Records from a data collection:
'''

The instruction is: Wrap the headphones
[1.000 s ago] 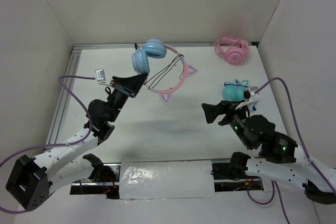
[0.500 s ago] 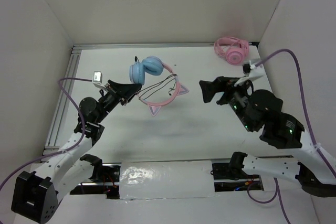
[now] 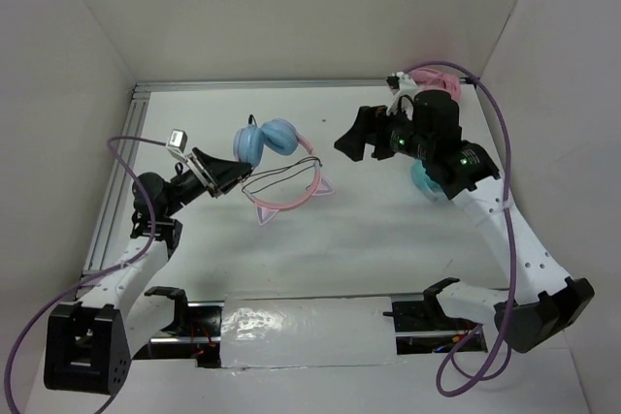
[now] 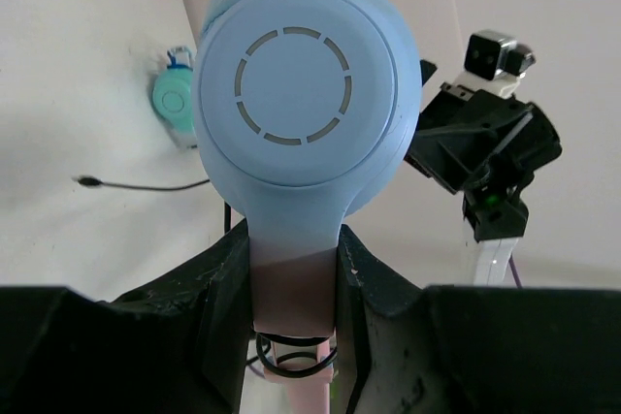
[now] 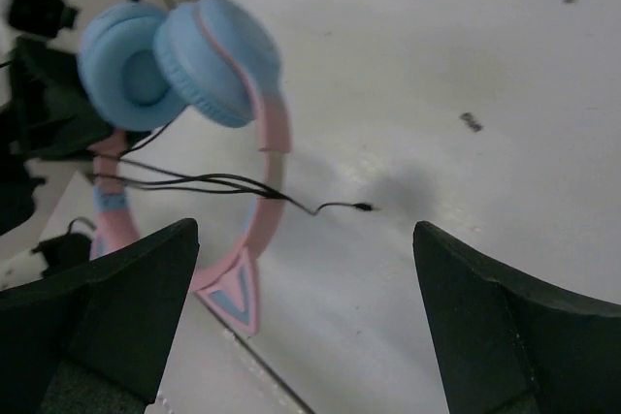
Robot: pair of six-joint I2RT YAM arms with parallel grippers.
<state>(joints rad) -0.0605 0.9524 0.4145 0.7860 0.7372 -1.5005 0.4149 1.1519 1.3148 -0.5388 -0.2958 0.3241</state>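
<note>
The headphones have light blue ear cups (image 3: 267, 140) and a pink headband (image 3: 291, 196) with two cat ears. My left gripper (image 3: 228, 174) is shut on the pink stem just below one ear cup and holds the set off the table. In the left wrist view the cup (image 4: 306, 94) fills the frame above the jaws (image 4: 291, 249). The black cable (image 4: 296, 361) is looped round the band below them. My right gripper (image 3: 354, 138) is open and empty, raised to the right of the headphones. Its view shows the cups (image 5: 184, 60), the cable (image 5: 223, 181) and its loose plug (image 5: 361, 207).
All-pink headphones (image 3: 437, 73) lie at the far right corner, partly behind my right arm. Teal headphones (image 3: 425, 181) lie under that arm on the right and also show in the left wrist view (image 4: 175, 99). White walls close the left, back and right sides.
My left gripper has drawn the headphones left and nearer. My right arm has risen and swung from beside the teal headphones to the far middle, facing the blue ones.
</note>
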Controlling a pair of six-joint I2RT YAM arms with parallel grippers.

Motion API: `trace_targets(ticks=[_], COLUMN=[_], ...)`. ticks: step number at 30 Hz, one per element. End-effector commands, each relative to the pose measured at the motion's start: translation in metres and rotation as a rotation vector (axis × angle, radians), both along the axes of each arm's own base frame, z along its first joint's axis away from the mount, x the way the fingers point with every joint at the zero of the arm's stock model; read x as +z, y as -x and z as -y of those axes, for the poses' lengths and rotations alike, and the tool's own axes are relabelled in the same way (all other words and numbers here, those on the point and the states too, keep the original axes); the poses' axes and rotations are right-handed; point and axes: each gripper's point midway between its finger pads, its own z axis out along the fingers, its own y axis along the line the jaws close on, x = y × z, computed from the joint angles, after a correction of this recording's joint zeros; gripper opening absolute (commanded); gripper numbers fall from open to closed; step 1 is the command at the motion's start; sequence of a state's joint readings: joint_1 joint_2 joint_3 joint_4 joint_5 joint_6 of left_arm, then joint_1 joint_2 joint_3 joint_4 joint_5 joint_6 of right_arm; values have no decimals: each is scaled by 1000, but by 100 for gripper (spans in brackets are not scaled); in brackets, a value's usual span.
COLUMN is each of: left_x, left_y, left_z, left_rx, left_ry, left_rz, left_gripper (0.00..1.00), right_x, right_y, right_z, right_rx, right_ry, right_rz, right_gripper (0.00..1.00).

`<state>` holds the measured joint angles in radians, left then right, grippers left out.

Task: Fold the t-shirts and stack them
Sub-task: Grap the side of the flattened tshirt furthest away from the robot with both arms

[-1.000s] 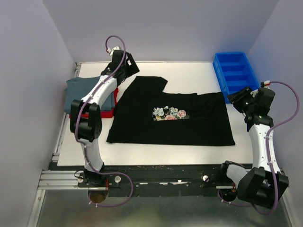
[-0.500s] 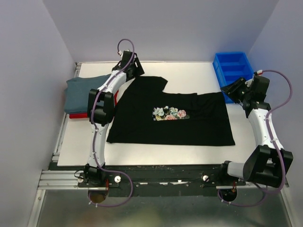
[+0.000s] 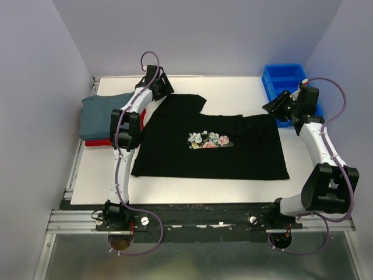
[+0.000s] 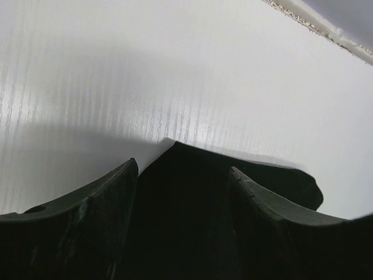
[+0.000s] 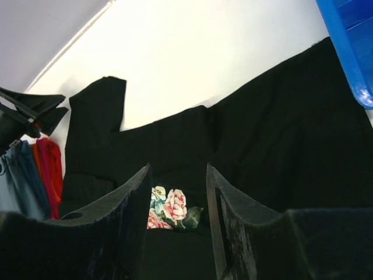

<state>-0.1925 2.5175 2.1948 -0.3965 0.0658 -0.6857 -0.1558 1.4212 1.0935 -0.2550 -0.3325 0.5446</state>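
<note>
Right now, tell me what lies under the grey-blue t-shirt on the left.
A red t-shirt: only strips show at the near and right edges of the grey-blue t-shirt. The rest is covered; anything else beneath cannot be seen.

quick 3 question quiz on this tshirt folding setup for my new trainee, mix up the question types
1. True or false: the grey-blue t-shirt lies on top of the red t-shirt.
2. Where does the blue bin sit? A) at the far right corner of the table B) at the near left corner C) at the table's middle
3. Fill in: the fingers of the left gripper and the right gripper, both at far corners of the black t-shirt, are ___ (open or shut).

Key: 1 true. 2 A. 3 open; neither holds any cloth.
</note>
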Motion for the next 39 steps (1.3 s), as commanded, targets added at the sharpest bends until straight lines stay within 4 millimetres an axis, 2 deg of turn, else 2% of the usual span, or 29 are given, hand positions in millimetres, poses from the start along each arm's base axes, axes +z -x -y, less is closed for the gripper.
trace_targets(ticks=[1,6,8,14,15,19,24,30,35,39], left_x=[-6,-20,-25,-27,-24,-9,11,30,41,52], left_y=[-10,-8,-7,-8,-9,-13,-7,3,5,4], left_z=[13,24,26,22,22,18,14,10,-11,-35], left_rx=[-38,-69,-76,-93,-101,-122,-148,-190,-167,-128], left_ry=[81,151,164,181,200,229,197,144,87,51], left_rz=[6,-32,-40,-28,-16,50,136,198,223,240], left_gripper=[72,69,64,28,19,1,0,0,0,0], right_x=[2,-7,-12,-23,-24,-35,-56,-80,-92,-94], right_y=[-4,-12,-15,-17,-18,-22,-25,-35,-52,-70], right_z=[5,7,6,7,8,22,45,55,54,56], right_rx=[-10,-5,2,-4,-3,-23,-72,-90,-81,-90], right_ry=[49,89,100,127,136,208,325,416,465,499], right_rz=[-1,-54,-79,-106,-110,-172,-271,-361,-396,-398], right_gripper=[50,50,49,49,49,49,48,44,42,42])
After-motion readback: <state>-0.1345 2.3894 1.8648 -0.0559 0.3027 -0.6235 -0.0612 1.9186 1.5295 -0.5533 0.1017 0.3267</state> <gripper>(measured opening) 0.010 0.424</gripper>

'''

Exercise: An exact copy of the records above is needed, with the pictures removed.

Your response:
The instruction is: Wrap the headphones
[1.000 s ago] 
[0.500 s ago] 
[now] 
[now] 
[now] 
Robot: pair of six-joint I2RT YAM arms with parallel grippers.
<state>(joints rad) -0.0605 0.9524 0.4145 0.7860 0.7372 -1.5005 0.4149 1.1519 1.3148 -0.5388 -0.2958 0.3241</state>
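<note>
The headphones have light blue ear cups (image 3: 267, 140) and a pink headband (image 3: 291, 196) with two cat ears. My left gripper (image 3: 228, 174) is shut on the pink stem just below one ear cup and holds the set off the table. In the left wrist view the cup (image 4: 306, 94) fills the frame above the jaws (image 4: 291, 249). The black cable (image 4: 296, 361) is looped round the band below them. My right gripper (image 3: 354, 138) is open and empty, raised to the right of the headphones. Its view shows the cups (image 5: 184, 60), the cable (image 5: 223, 181) and its loose plug (image 5: 361, 207).
All-pink headphones (image 3: 437, 73) lie at the far right corner, partly behind my right arm. Teal headphones (image 3: 425, 181) lie under that arm on the right and also show in the left wrist view (image 4: 175, 99). White walls close the left, back and right sides.
My left gripper has drawn the headphones left and nearer. My right arm has risen and swung from beside the teal headphones to the far middle, facing the blue ones.
</note>
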Controlling a pair of six-joint I2RT YAM arms with parallel grippers.

Motion API: `trace_targets(ticks=[_], COLUMN=[_], ...)`. ticks: step number at 30 Hz, one per element. End-effector commands, each relative to the pose measured at the motion's start: translation in metres and rotation as a rotation vector (axis × angle, radians), both along the axes of each arm's own base frame, z along its first joint's axis away from the mount, x the way the fingers point with every joint at the zero of the arm's stock model; read x as +z, y as -x and z as -y of those axes, for the poses' lengths and rotations alike, and the tool's own axes are relabelled in the same way (all other words and numbers here, those on the point and the states too, keep the original axes); the poses' axes and rotations are right-handed; point and axes: each gripper's point midway between its finger pads, its own z axis out along the fingers, its own y axis along the line the jaws close on, x = y × z, computed from the joint angles, after a correction of this recording's joint zeros; gripper opening absolute (commanded); gripper numbers fall from open to closed; step 1 is the command at the motion's start; sequence of a state's joint readings: joint_1 joint_2 joint_3 joint_4 joint_5 joint_6 of left_arm, then joint_1 joint_2 joint_3 joint_4 joint_5 joint_6 of right_arm; values have no decimals: each is scaled by 1000, but by 100 for gripper (spans in brackets are not scaled); in brackets, a value's usual span.
COLUMN is each of: left_x, left_y, left_z, left_rx, left_ry, left_rz, left_gripper (0.00..1.00), right_x, right_y, right_z, right_rx, right_ry, right_rz, right_gripper (0.00..1.00).

`<state>` holds the measured joint angles in radians, left then right, grippers left out.

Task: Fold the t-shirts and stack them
Sub-task: Grap the side of the flattened tshirt furthest away from the robot with both arms

[-1.000s] 
[-0.500s] 
[+0.000s] 
[+0.000s] 
[+0.000s] 

<state>-0.1925 2.5175 2.1948 -0.3965 0.0658 -0.6857 -0.1558 1.4212 1.0935 -0.2550 -0.3325 0.5446</state>
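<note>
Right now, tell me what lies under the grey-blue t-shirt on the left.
A red t-shirt: only strips show at the near and right edges of the grey-blue t-shirt. The rest is covered; anything else beneath cannot be seen.

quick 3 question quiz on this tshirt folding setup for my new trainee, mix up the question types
1. True or false: the grey-blue t-shirt lies on top of the red t-shirt.
2. Where does the blue bin sit? A) at the far right corner of the table B) at the near left corner C) at the table's middle
3. Fill in: the fingers of the left gripper and the right gripper, both at far corners of the black t-shirt, are ___ (open or shut).

Key: 1 true. 2 A. 3 open; neither holds any cloth.
</note>
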Motion for the next 39 steps (1.3 s), as commanded, targets added at the sharpest bends until straight lines stay within 4 millimetres an axis, 2 deg of turn, else 2% of the usual span, or 29 are given, hand positions in millimetres, poses from the start along each arm's base axes, axes +z -x -y, less is closed for the gripper.
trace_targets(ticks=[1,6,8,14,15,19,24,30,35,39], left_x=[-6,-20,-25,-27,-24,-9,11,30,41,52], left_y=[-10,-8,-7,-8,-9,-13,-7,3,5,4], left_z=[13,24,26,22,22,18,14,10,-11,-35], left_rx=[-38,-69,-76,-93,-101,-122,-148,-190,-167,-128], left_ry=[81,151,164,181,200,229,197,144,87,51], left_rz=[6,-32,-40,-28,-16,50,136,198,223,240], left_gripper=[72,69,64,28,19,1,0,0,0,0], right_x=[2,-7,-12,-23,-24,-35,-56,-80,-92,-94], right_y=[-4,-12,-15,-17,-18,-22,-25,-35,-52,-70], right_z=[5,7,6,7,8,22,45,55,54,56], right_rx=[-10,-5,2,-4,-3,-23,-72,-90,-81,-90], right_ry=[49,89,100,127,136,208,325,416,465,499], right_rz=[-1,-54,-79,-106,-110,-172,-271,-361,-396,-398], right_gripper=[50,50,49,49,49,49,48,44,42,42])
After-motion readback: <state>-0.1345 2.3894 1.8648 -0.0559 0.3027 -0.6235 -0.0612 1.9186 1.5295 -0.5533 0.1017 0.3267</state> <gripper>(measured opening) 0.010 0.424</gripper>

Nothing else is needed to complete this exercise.